[[ INPUT, beginning ]]
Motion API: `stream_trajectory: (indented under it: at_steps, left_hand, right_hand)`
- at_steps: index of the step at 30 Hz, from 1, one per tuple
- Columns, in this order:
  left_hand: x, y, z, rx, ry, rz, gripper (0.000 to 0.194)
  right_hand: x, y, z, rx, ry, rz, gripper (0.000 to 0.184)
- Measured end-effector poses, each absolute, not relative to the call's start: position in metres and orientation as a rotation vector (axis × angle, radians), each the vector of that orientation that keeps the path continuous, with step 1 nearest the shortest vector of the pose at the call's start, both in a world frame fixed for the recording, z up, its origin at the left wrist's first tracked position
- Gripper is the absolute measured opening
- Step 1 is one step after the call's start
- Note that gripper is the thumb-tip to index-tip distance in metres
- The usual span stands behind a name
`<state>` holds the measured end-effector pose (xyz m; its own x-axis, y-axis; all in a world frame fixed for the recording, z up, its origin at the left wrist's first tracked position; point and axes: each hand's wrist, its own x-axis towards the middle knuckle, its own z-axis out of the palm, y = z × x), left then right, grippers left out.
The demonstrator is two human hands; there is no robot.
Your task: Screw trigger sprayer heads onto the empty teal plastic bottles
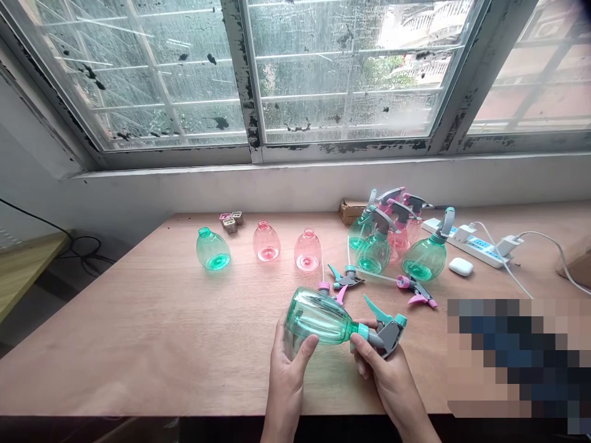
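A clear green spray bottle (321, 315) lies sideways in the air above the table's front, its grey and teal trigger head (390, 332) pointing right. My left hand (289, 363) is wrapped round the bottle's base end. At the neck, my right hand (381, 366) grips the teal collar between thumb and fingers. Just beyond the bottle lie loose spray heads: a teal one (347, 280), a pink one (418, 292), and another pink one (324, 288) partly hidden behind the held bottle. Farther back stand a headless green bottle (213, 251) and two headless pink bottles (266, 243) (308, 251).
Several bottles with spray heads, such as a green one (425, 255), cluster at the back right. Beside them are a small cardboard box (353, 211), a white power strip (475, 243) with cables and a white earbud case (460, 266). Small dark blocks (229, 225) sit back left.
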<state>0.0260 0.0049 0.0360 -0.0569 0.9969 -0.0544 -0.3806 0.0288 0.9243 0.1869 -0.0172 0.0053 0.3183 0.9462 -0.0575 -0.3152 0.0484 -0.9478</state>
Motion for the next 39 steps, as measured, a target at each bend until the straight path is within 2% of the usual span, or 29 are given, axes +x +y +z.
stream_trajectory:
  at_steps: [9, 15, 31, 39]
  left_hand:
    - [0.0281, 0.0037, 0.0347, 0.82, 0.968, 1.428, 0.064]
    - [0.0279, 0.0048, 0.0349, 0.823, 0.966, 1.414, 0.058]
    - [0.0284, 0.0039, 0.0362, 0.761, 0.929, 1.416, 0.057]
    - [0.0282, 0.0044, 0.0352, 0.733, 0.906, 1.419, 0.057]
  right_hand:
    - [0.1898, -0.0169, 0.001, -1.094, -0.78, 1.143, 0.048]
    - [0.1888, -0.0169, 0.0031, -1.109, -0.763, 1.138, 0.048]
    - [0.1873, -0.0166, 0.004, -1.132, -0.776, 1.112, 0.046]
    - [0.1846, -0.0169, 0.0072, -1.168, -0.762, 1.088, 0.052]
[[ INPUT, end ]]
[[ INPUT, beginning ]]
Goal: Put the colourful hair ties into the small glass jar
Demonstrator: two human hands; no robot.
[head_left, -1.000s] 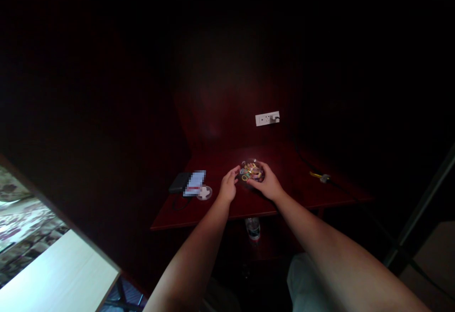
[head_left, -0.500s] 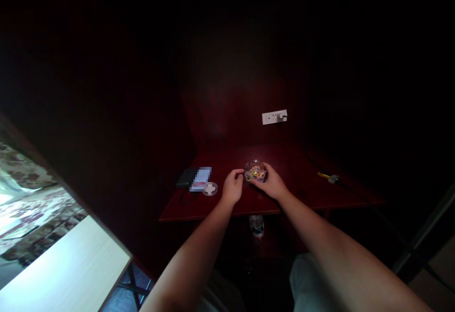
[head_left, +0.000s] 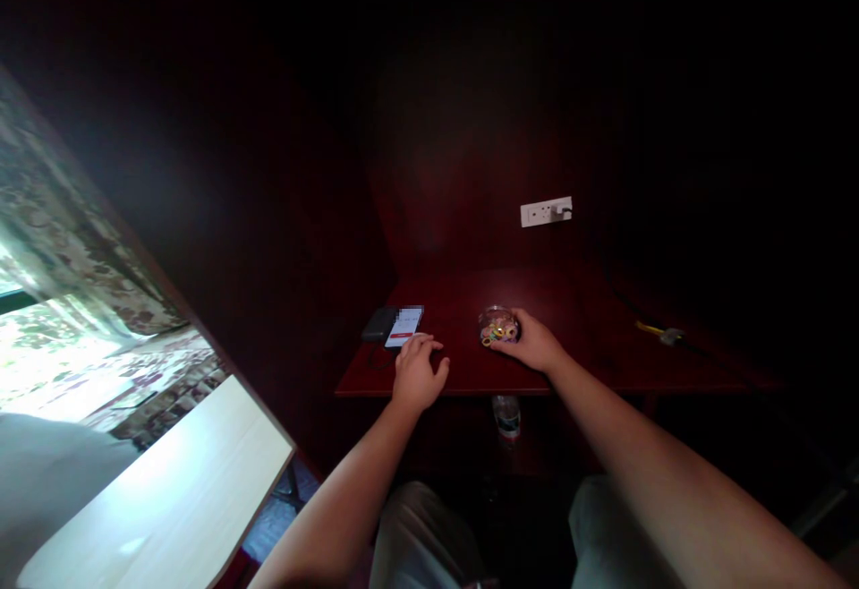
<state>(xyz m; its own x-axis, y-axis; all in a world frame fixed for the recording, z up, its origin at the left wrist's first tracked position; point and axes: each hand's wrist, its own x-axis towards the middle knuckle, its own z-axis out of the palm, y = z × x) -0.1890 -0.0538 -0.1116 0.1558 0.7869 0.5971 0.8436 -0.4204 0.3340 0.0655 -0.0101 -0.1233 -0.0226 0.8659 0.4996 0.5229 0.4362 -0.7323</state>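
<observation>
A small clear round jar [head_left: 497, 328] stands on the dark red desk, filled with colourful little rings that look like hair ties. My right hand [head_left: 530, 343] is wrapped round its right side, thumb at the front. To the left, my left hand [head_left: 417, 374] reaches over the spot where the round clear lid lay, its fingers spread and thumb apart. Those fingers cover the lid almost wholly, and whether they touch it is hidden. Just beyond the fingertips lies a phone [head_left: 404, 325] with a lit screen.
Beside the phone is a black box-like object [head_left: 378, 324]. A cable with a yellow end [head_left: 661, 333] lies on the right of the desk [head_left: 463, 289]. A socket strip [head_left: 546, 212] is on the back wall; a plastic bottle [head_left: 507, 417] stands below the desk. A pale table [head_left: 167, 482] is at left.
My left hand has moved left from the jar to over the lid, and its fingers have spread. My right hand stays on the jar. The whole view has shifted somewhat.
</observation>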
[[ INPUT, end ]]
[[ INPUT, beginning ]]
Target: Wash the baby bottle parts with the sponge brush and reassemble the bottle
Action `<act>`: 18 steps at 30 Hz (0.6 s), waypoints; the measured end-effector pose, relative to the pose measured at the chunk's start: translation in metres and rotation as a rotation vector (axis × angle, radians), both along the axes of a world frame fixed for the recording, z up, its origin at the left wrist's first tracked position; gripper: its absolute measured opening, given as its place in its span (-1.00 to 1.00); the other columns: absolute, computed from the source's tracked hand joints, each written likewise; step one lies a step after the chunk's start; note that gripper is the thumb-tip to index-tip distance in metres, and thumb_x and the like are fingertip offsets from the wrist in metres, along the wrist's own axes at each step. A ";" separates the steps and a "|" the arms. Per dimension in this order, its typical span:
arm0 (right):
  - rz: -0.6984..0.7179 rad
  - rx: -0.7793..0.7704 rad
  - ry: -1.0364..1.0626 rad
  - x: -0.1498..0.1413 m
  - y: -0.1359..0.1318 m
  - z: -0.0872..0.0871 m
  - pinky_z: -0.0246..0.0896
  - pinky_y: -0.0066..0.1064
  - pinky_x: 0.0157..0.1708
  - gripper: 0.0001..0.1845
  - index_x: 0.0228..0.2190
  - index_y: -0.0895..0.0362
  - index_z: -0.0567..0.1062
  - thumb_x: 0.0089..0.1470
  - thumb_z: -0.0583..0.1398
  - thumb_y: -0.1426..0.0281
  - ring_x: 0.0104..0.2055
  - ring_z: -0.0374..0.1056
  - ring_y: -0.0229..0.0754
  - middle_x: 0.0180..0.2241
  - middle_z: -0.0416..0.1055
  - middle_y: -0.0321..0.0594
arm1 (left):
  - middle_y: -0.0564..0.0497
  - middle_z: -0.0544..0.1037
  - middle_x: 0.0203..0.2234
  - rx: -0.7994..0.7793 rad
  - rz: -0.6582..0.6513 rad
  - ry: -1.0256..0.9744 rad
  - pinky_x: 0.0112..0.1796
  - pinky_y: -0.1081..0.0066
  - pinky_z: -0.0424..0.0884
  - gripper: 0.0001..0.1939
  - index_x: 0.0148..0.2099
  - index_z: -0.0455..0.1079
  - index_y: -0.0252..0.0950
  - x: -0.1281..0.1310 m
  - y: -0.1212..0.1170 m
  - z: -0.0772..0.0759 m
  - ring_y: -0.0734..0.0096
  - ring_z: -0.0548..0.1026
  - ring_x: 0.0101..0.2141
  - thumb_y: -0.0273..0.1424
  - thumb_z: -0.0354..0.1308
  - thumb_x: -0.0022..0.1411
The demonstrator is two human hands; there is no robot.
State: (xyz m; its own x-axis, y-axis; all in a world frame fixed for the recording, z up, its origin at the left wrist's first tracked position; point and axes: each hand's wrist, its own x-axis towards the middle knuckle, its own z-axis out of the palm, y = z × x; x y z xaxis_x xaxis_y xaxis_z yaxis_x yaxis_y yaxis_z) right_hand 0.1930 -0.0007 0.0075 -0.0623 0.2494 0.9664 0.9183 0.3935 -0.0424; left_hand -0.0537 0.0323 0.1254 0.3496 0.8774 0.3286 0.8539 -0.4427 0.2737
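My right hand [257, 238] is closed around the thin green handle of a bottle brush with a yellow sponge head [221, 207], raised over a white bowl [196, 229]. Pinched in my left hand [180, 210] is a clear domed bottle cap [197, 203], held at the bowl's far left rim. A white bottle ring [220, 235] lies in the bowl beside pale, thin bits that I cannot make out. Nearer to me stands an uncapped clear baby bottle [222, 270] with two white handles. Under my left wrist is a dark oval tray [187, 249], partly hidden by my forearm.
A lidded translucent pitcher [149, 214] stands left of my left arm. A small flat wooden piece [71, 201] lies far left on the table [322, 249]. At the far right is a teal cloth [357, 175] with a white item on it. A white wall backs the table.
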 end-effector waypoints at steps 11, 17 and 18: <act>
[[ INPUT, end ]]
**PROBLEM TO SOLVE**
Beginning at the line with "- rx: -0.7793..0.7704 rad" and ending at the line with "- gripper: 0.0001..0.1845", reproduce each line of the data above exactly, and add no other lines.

**SOLUTION**
  - rx: -0.7793..0.7704 rad
  - ry: -1.0364..1.0626 rad
  - x: -0.1498..0.1413 m
  - y: -0.1359..0.1318 m
  - z: -0.0872..0.0871 m
  - pinky_z: -0.0246..0.0896
  - pinky_y: -0.0066..0.1064
  - pinky_x: 0.0157..0.1708
  - gripper: 0.0001..0.1845

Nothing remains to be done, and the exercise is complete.